Data segment:
__________________________________________________
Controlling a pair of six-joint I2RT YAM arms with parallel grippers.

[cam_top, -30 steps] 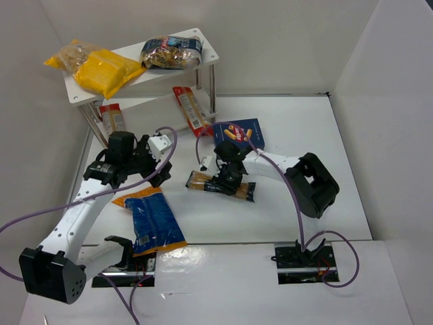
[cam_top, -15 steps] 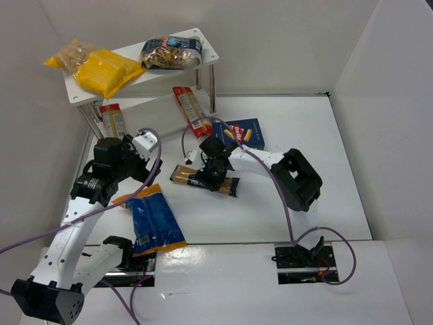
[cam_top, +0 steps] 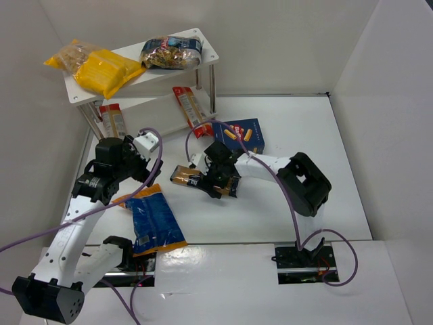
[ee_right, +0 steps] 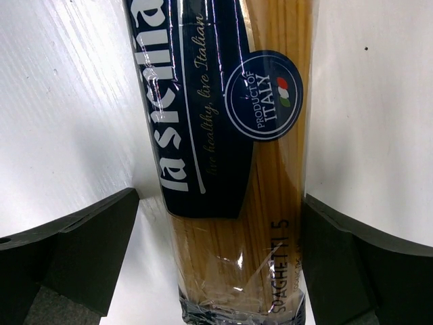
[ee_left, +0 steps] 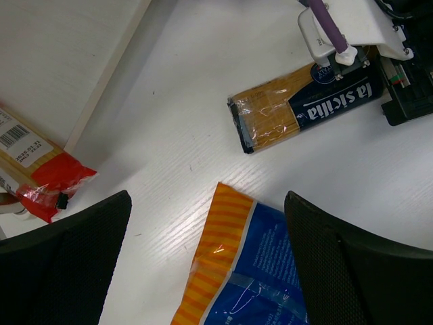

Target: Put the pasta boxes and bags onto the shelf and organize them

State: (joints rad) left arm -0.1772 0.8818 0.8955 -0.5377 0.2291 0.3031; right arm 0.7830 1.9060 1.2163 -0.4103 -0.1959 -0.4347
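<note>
R gripper (ee_right: 218, 200) astride spaghetti pack (ee_right: 223, 101) (far end cropped), jaws apart

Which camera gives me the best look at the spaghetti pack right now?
Right wrist: the spaghetti pack fills the frame, label readable, lying inside the open right gripper. Left wrist shows one golden end and part of the label. The top view shows it partly covered by that gripper.

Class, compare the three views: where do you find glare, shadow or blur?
Top external view: even light, sharp, soft shadow under the shelf. Left wrist view: glare streak on the blue bag. Right wrist view: spaghetti pack sharp, wrap reflections near its lower end.
</note>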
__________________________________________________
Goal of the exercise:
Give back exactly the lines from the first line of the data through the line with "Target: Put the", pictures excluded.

Answer below:
Controlling a pair of six-joint I2RT YAM arms with parallel grippers.

[cam_top, -30 steps] 
[cam_top, -15 steps] 
[cam_top, +0 steps] 
[ee_right, +0 steps] 
[ee_left, +0 steps] 

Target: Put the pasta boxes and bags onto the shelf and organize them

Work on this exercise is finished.